▶ **Exercise aim**
Stop after the line containing "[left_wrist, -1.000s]"; retype every line of the data before it exactly, starting from the first.

··· Supplied data

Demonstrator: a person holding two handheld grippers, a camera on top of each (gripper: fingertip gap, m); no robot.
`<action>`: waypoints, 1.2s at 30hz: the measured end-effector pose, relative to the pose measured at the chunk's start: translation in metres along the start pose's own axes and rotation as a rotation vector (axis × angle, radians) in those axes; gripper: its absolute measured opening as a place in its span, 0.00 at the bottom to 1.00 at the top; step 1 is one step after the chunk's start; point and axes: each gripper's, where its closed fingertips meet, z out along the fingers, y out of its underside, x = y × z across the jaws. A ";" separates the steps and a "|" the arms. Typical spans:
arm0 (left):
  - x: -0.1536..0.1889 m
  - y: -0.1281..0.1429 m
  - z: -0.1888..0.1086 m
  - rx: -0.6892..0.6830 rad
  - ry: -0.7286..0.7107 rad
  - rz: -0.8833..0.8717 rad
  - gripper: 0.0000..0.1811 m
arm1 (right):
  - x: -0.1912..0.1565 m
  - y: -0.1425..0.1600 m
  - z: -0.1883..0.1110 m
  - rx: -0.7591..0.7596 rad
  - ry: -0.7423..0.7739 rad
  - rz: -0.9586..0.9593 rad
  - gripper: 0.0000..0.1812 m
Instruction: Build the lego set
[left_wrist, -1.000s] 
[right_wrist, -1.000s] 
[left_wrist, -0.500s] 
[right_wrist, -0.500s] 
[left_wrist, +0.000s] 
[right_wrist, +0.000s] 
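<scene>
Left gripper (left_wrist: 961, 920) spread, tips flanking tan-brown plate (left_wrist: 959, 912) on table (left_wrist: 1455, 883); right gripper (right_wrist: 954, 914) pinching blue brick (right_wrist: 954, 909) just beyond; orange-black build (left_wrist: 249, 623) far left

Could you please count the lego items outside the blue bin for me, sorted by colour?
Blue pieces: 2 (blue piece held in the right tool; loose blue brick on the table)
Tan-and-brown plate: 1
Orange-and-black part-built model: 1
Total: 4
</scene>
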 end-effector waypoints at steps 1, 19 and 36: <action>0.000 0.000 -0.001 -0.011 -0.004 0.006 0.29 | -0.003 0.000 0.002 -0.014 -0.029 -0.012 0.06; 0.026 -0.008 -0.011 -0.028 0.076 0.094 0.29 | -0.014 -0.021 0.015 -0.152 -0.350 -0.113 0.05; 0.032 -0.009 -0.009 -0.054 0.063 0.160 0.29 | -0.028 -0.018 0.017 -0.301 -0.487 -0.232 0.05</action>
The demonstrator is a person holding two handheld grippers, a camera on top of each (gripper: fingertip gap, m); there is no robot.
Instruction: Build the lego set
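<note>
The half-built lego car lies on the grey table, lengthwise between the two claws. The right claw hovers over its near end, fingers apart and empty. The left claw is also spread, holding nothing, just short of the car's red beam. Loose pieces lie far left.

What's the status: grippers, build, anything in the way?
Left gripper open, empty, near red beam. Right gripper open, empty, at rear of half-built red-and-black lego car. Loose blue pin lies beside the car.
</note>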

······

▶ **Answer below**
Demonstrator: a person holding two handheld grippers, a camera on top of each (gripper: fingertip gap, m); no robot.
`<action>`: waypoints, 1.2s at 30hz: the measured end-effector pose, relative to the pose measured at the chunk's start: translation in metres along the start pose's own axes and rotation as a rotation vector (axis × angle, radians) in those axes; gripper: its absolute measured opening as a place in its span, 0.00 at the bottom to 1.00 at the top; step 1 is one step after the chunk's start; point and axes: each gripper's, where its closed fingertips meet, z out along the fingers, y out of its underside, x = y × z across the jaws. A ";" separates the steps and a "|" the arms. Typical spans:
arm0 (left):
  - x: -0.1536..0.1889 m
  - y: -0.1281..0.1429 m
  - z: -0.1888..0.1086 m
  - rx: -0.6892..0.6830 rad
  - ry: -0.7286..0.7107 rad
  - rz: -0.8833..0.8717 rad
  - gripper: 0.0000..0.1811 m
arm1 (right):
  - x: -0.1912..0.1565 m
  - y: -0.1425..0.1600 m
  - z: -0.1883..0.1110 m
  - rx: -0.7591..0.7596 rad
  - ry: -0.7423..0.7739 rad
  - rz: -0.9586..0.9593 rad
  - gripper: 0.0000..0.1812 m
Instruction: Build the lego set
[left_wrist, -1.000s] 

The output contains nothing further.